Work order: What's needed is an exact copy of all the data below, without pictures.

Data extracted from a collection
::::
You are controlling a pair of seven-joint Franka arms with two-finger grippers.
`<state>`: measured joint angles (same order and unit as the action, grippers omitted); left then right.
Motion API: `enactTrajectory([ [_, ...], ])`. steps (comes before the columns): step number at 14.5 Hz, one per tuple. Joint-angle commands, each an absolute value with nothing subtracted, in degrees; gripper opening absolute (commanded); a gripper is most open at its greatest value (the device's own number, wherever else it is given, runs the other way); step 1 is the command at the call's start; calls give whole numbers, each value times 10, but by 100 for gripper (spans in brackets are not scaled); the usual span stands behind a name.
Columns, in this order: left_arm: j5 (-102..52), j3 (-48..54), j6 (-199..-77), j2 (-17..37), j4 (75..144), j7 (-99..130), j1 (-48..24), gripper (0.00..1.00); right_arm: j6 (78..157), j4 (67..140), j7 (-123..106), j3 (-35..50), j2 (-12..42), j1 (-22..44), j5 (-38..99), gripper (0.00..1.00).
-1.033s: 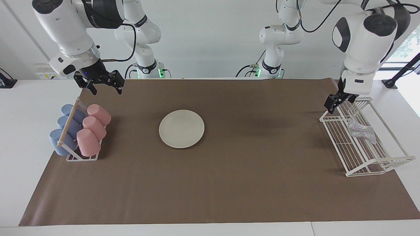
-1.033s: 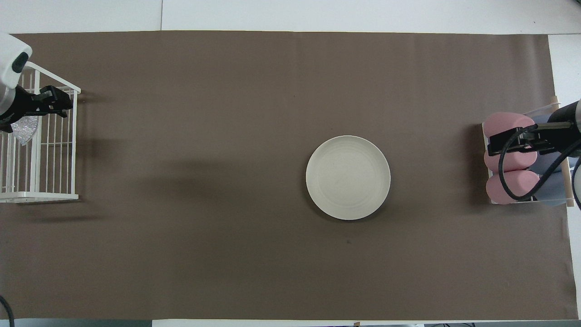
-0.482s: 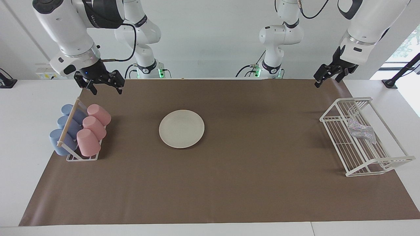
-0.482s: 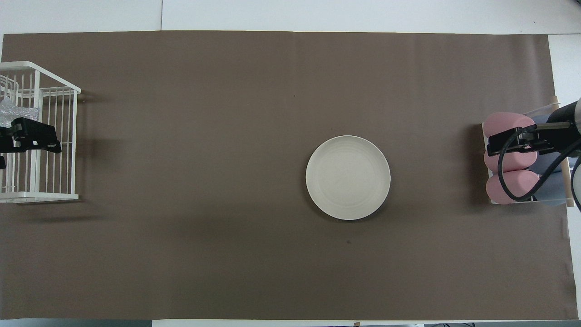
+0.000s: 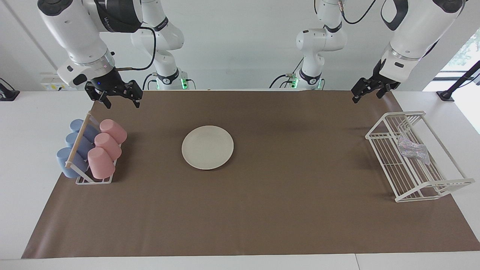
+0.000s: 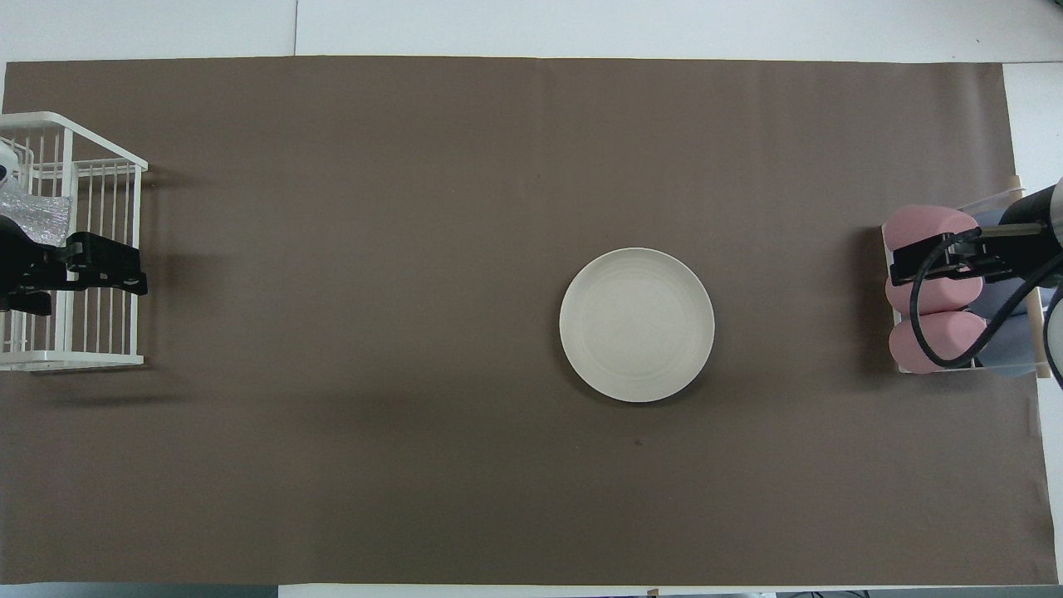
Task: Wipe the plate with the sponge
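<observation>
Even, bright, diffuse light fills both views, and both are sharp with no motion blur. In the facing view daylight glares at a window [image 5: 468, 48] by the left arm's end of the worktop [image 5: 22, 123]. Soft, faint shadows lie on the brown mat [image 5: 300, 210] beside the plate [image 5: 207, 147], the wire rack [image 5: 393, 180] and the cups [image 5: 105, 150]. The matte mat shows no glare.

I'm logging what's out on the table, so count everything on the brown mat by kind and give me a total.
Pink cups: 3
Blue cups: 3
Cup rack: 1
Plate: 1
Sponge: 1
White wire rack: 1
Total: 10
</observation>
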<state>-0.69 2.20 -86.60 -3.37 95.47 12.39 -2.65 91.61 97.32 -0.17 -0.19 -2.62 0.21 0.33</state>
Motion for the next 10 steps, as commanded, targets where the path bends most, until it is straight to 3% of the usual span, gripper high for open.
enactTrajectory([
  [1,-17,20,-806,-4,875,119,-29,100,911,969,3,3,-29,0,-2,100],
  [10,-36,25,-822,-8,886,115,-20,100,911,969,3,3,-29,0,-1,100],
])
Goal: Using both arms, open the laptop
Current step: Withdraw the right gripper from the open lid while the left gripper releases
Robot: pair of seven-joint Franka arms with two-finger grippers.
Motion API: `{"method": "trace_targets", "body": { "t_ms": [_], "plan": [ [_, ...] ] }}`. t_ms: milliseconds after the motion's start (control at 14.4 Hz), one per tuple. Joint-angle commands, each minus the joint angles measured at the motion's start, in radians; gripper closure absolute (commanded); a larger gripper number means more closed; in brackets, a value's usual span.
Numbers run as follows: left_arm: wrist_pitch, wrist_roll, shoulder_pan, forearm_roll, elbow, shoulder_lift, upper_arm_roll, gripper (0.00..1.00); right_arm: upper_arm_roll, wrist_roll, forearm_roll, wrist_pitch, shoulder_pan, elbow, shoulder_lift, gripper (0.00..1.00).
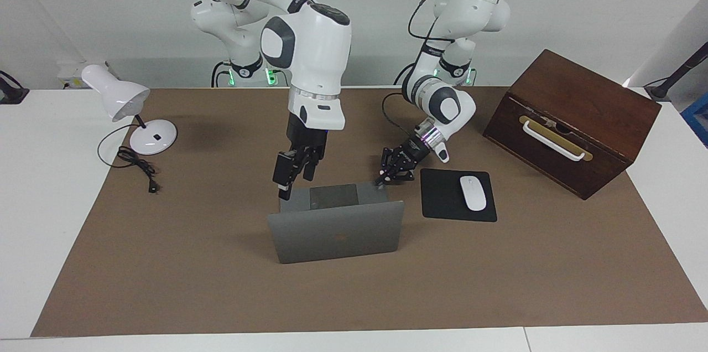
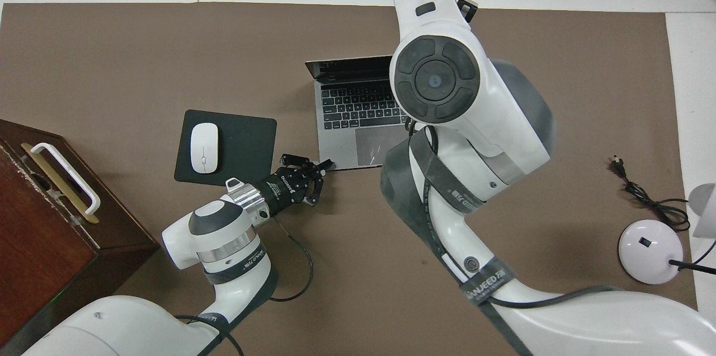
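The silver-grey laptop stands open in the middle of the brown mat, its lid upright with the logo facing away from the robots. Its keyboard and trackpad show in the overhead view. My left gripper is low at the base's near corner toward the left arm's end, touching it, and it also shows in the overhead view. My right gripper hangs open just over the base's near corner toward the right arm's end, holding nothing. In the overhead view the right arm hides it.
A black mouse pad with a white mouse lies beside the laptop toward the left arm's end. A dark wooden box with a white handle stands past it. A white desk lamp and its cable sit at the right arm's end.
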Motion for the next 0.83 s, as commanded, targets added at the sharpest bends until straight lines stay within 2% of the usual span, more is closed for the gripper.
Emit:
{"method": "trace_targets", "body": {
  "t_ms": [0,347,556,764],
  "plan": [
    [0.0,0.03,0.019,-0.01,0.016,0.031,0.003,1.0,0.008,-0.021,0.063,-0.054,-0.025,-0.006,-0.052,0.0],
    [0.016,0.023,0.039,0.047,0.053,0.019,0.003,1.0,0.006,-0.004,0.181,-0.131,-0.087,-0.009,-0.128,0.0],
    [0.09,0.015,0.04,0.11,0.103,0.002,0.0,1.0,0.006,0.016,0.261,-0.171,-0.145,-0.006,-0.161,0.0],
    [0.154,0.012,0.039,0.206,0.139,-0.027,0.002,1.0,0.006,0.083,0.281,-0.206,-0.173,-0.006,-0.184,0.0]
  ]
}}
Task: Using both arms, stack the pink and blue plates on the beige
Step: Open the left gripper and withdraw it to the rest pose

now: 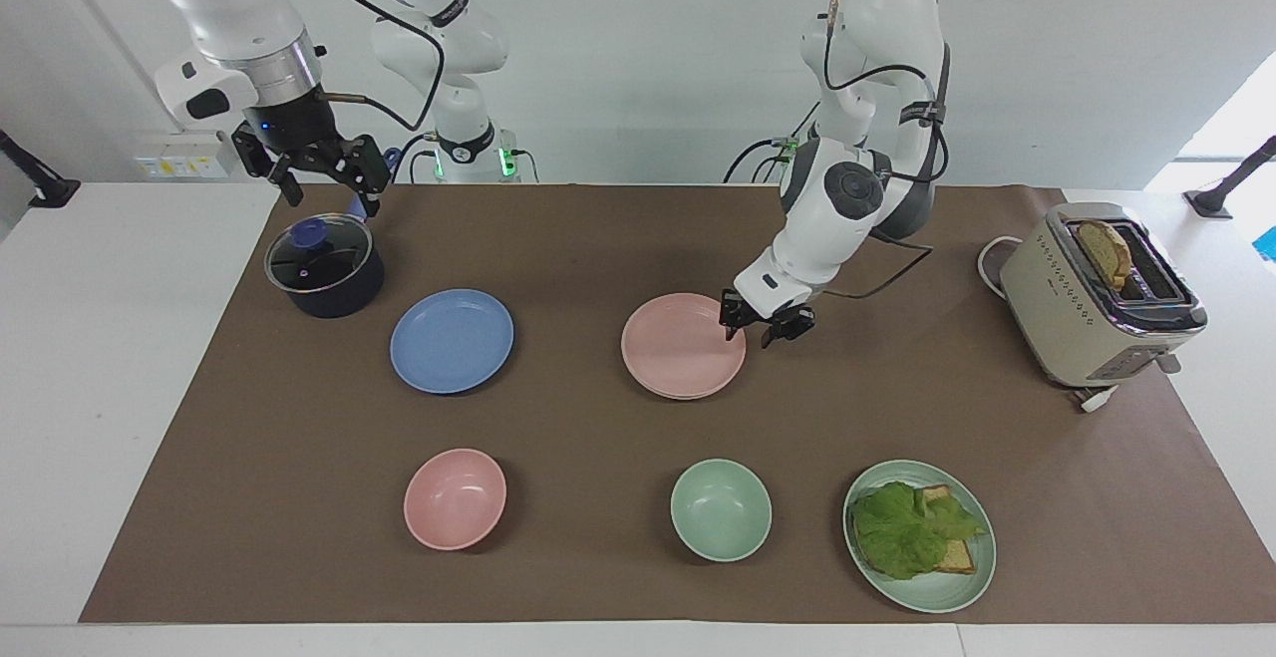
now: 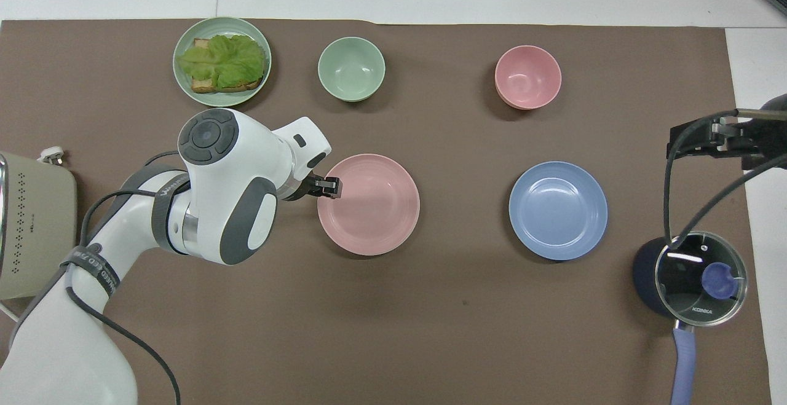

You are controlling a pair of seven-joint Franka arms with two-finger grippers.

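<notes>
The pink plate (image 1: 683,346) (image 2: 369,204) lies flat on the beige plate (image 1: 670,396) in the middle of the mat. Only a thin sliver of beige rim shows under its edge in the facing view, and from overhead the beige plate is fully covered. My left gripper (image 1: 750,330) (image 2: 329,187) stands open at the pink plate's rim toward the left arm's end, holding nothing. The blue plate (image 1: 452,340) (image 2: 557,210) rests alone on the mat toward the right arm's end. My right gripper (image 1: 334,200) waits open in the air above the pot, empty.
A dark pot with a glass lid (image 1: 324,266) stands beside the blue plate, nearer the robots. A toaster (image 1: 1097,293) sits at the left arm's end. Farther from the robots lie a pink bowl (image 1: 455,498), a green bowl (image 1: 721,509) and a green plate with lettuce and bread (image 1: 919,535).
</notes>
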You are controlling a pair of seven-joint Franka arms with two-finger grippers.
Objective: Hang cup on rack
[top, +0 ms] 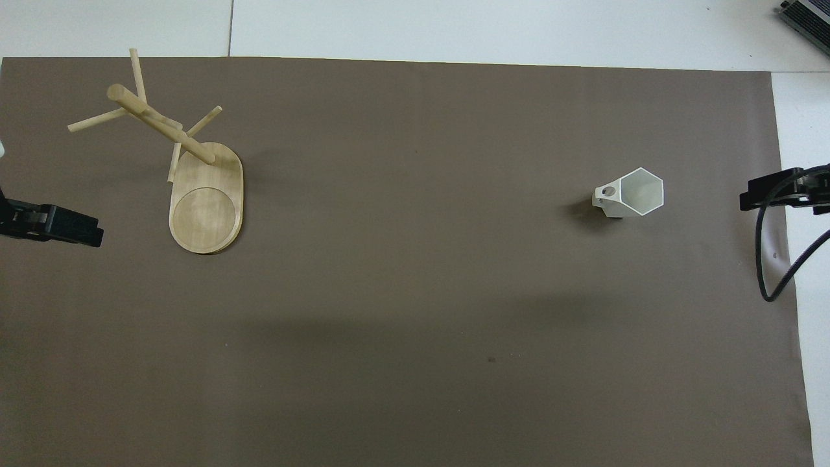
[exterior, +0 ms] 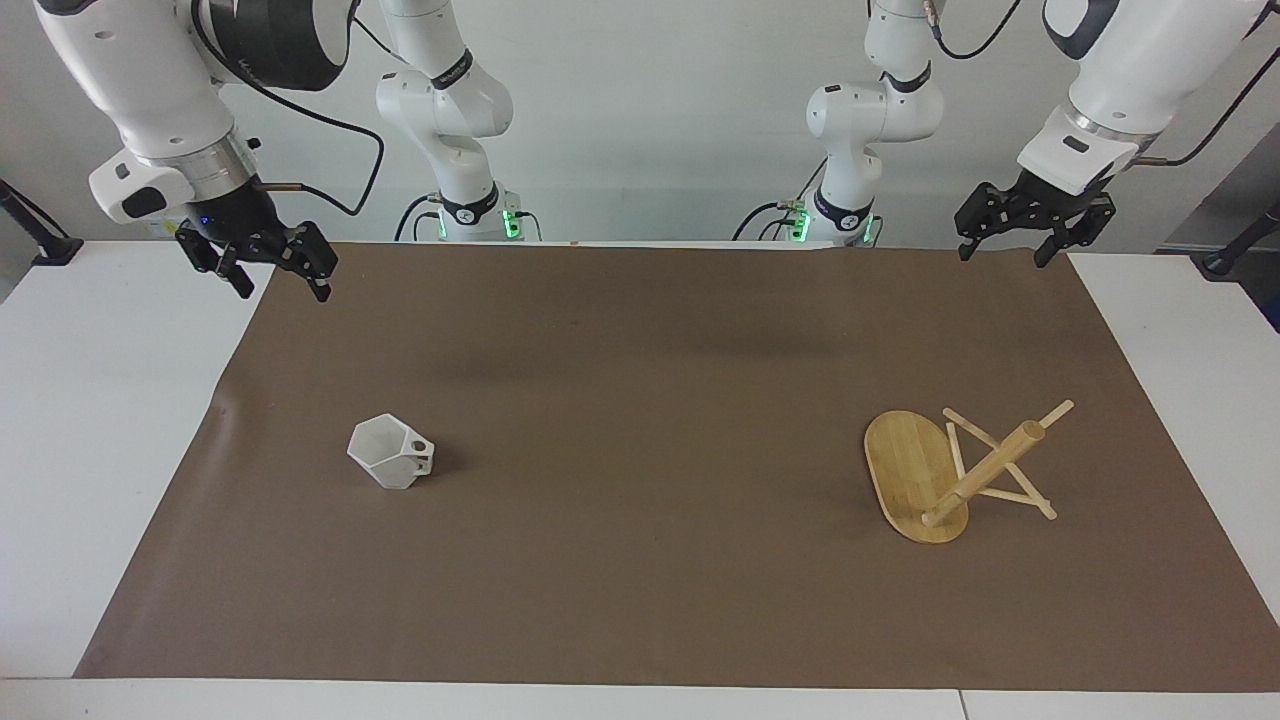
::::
Task response:
You are controlling a pair of seven-joint Franka arms with two-finger grippers.
`<state>`: measured joint angles (same order and unit as the action, grippers omitted); left then right.
Motion API: `enactTrajectory([ [_, ...], ])`. steps (comes before the columns): step number at 14.5 Hz, one per tuple. Joint-angle commands, each an absolute value with nothing subtracted, in degrees; gripper opening absolute (commanded); a gripper is most open at its greatest value (the device's own number, wherever else it is given, runs the other way); step 1 is the command at the call's start; calls give whole numbers, each value times 10, but by 100 for gripper (spans in brackets are not scaled); the usual span stands behind a name.
Columns, in this order: left_arm: j5 (-102..52), j3 (-48..54), j6 (-199..-77), j2 (-17..37), j4 (75..144), j7 (-99..130), j1 (-48..24), gripper (0.00..1.00); right_arm: j6 (78..157), j4 (67..140), j7 (-123..106), j3 (-35..50), j2 (-12..42), j1 (-22..44), j5 (-38..99), gripper (0.00..1.00).
-1.033s: 
-1.033s: 
-0.482s: 
-0.482s: 
+0.000s: 
+0.000s: 
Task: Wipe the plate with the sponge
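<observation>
Even, bright, diffuse light fills both views, and both are sharp with no motion blur. In the facing view daylight glares at a window [image 5: 468, 48] by the left arm's end of the worktop [image 5: 22, 123]. Soft, faint shadows lie on the brown mat [image 5: 300, 210] beside the plate [image 5: 207, 147], the wire rack [image 5: 393, 180] and the cups [image 5: 105, 150]. The matte mat shows no glare.

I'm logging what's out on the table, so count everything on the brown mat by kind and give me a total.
Pink cups: 3
Blue cups: 3
Cup rack: 1
Plate: 1
Sponge: 1
White wire rack: 1
Total: 10
</observation>
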<state>-0.69 2.20 -86.60 -3.37 95.47 12.39 -2.65 91.61 97.32 -0.17 -0.19 -2.62 0.21 0.33</state>
Motion for the next 10 steps, as commanded, targets where the path bends most, until it is straight to 3% of the usual span, gripper high for open.
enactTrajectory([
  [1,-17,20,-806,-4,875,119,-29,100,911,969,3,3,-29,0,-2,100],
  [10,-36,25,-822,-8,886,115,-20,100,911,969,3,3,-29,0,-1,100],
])
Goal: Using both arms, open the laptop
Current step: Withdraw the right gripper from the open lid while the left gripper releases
Robot: pair of seven-joint Franka arms with two-finger grippers.
Motion API: `{"method": "trace_targets", "body": { "t_ms": [_], "plan": [ [_, ...] ] }}`. t_ms: milliseconds after the motion's start (control at 14.4 Hz), one per tuple. Joint-angle commands, each minus the joint angles measured at the motion's start, in radians; gripper closure absolute (commanded); a larger gripper number means more closed; in brackets, a value's usual span.
Numbers run as follows: left_arm: wrist_pitch, wrist_roll, shoulder_pan, forearm_roll, elbow, shoulder_lift, upper_arm_roll, gripper (0.00..1.00); right_arm: upper_arm_roll, wrist_roll, forearm_roll, wrist_pitch, shoulder_pan, elbow, shoulder_lift, gripper (0.00..1.00).
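The silver-grey laptop stands open in the middle of the brown mat, its lid upright with the logo facing away from the robots. Its keyboard and trackpad show in the overhead view. My left gripper is low at the base's near corner toward the left arm's end, touching it, and it also shows in the overhead view. My right gripper hangs open just over the base's near corner toward the right arm's end, holding nothing. In the overhead view the right arm hides it.
A black mouse pad with a white mouse lies beside the laptop toward the left arm's end. A dark wooden box with a white handle stands past it. A white desk lamp and its cable sit at the right arm's end.
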Motion for the next 0.83 s, as commanded, targets added at the sharpest bends until straight lines stay within 2% of the usual span, more is closed for the gripper.
Emit:
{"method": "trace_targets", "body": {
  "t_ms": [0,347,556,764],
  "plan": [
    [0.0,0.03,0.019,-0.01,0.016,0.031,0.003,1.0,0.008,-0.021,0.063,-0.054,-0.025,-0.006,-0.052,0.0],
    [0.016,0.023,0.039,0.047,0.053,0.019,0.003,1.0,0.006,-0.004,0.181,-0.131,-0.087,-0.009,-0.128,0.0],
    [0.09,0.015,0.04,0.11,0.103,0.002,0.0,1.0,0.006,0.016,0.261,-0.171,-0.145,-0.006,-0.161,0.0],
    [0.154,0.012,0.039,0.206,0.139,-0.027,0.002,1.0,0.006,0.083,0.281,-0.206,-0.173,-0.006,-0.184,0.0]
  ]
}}
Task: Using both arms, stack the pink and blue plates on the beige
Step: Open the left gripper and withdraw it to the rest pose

now: 
now: 

You are controlling a pair of seven-joint Franka arms with two-finger grippers.

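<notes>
The pink plate (image 1: 683,346) (image 2: 369,204) lies flat on the beige plate (image 1: 670,396) in the middle of the mat. Only a thin sliver of beige rim shows under its edge in the facing view, and from overhead the beige plate is fully covered. My left gripper (image 1: 750,330) (image 2: 329,187) stands open at the pink plate's rim toward the left arm's end, holding nothing. The blue plate (image 1: 452,340) (image 2: 557,210) rests alone on the mat toward the right arm's end. My right gripper (image 1: 334,200) waits open in the air above the pot, empty.
A dark pot with a glass lid (image 1: 324,266) stands beside the blue plate, nearer the robots. A toaster (image 1: 1097,293) sits at the left arm's end. Farther from the robots lie a pink bowl (image 1: 455,498), a green bowl (image 1: 721,509) and a green plate with lettuce and bread (image 1: 919,535).
</notes>
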You are controlling a pair of seven-joint Franka arms with two-finger grippers.
Objective: Hang cup on rack
[top, +0 ms] 
[exterior, +0 ms] 

Nothing remains to add to the answer.